CN100398187C - Preparation method of hollow fiber pervaporation membrane module - Google Patents

Abstract

The invention discloses a preparation method of a hollow fiber vaporization membrane module, which comprises: after the hollow fiber membrane is headed, wrapped and rolled up with a protective mold, and the length of viscose is reserved at one end, and loaded into the membrane module shell In the process, spin the mold coated with the release agent on the shell of the membrane module, and then install it on the centrifugal head machine, mix the epoxy resin and the curing agent in a ratio of 100:30 to 100:70, and then press the adhesive Filler and crosslinking agent are added to the total amount of the agent. After heating and vacuum defoaming, the binder is poured into the mold and centrifugally poured. After completion, the component is removed, placed statically for 12 hours and then demoulded, and then cut for 2 hours. The excess binder is removed to make a hollow fiber membrane module. According to the characteristics of the pervaporation membrane, the present invention improves the conventional assembly method for microfiltration and ultrafiltration, improves the temperature resistance of the adhesive and the performance of organic solvent resistance, and uses a protective mold. Protects the separation layer of the membrane during the encapsulation process.

Description

Preparation method of hollow fiber pervaporation membrane module

technical field

The invention relates to a preparation method of a hollow fiber pervaporation membrane module, in particular to a vaporization membrane module using a protective mold and a high-temperature-resistant and organic-solvent-resistant sealing glue.

Background technique

In recent years, the industrial application of pervaporation technology in the field of organic matter dehydration has become more and more perfect. There are hundreds of factories applying this technology in the world, mainly used for the dehydration of ethanol, isopropanol, acetone, ether and acetic acid. However, at present, these industrial applications all use flat-plate pervaporation membrane modules.
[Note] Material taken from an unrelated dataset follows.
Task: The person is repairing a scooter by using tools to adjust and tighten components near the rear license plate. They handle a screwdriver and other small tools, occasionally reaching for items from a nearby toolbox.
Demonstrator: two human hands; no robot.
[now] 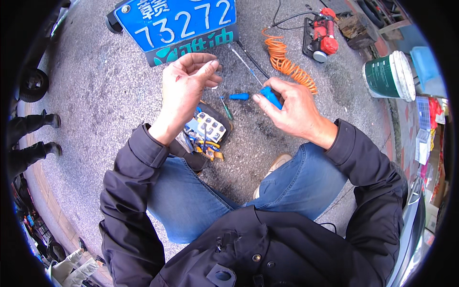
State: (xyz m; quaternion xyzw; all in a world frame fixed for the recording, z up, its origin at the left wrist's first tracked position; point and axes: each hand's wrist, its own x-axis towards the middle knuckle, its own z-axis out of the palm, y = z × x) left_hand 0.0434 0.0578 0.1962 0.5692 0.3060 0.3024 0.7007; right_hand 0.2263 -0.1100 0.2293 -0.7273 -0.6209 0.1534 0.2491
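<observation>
My left hand (190,83) is raised below a blue licence plate (177,21), thumb and fingertips pinched on something small that I cannot make out. My right hand (294,107) grips the blue handle of a long thin-shafted tool (270,97), its shaft angled up toward the plate's dark lower strip (216,39). On the pavement between my hands lie a short blue-handled tool (239,96) and a green-handled screwdriver (228,114). An open tool pouch (210,126) with assorted pieces lies below my left hand.
An orange coiled hose (282,60) and red air compressor (325,33) are at upper right, beside a wooden block (354,31) and green-white bucket (382,77). Another person's dark legs and boots (36,126) stand at left, below a small wheel (34,85).
</observation>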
Compared with the flat membrane, the hollow fiber membrane has a higher specific surface area, so in the same volume module, the hollow fiber membrane module has a higher packing density. Moreover, the hollow fiber membrane is a self-supporting form of membrane that does not require other supporting materials. Because of these characteristics of hollow fiber membranes, hollow fiber membrane modules have been widely used in membrane processes such as microfiltration, ultrafiltration, reverse osmosis and gas separation.

The research on pervaporation of hollow fiber membrane modules is currently mainly focused on the research on pervaporation membranes, but there are relatively few reports on the research on modules. Most of the research reports on hollow fiber membrane modules come from membrane processes such as microfiltration, ultrafiltration, reverse osmosis and gas separation.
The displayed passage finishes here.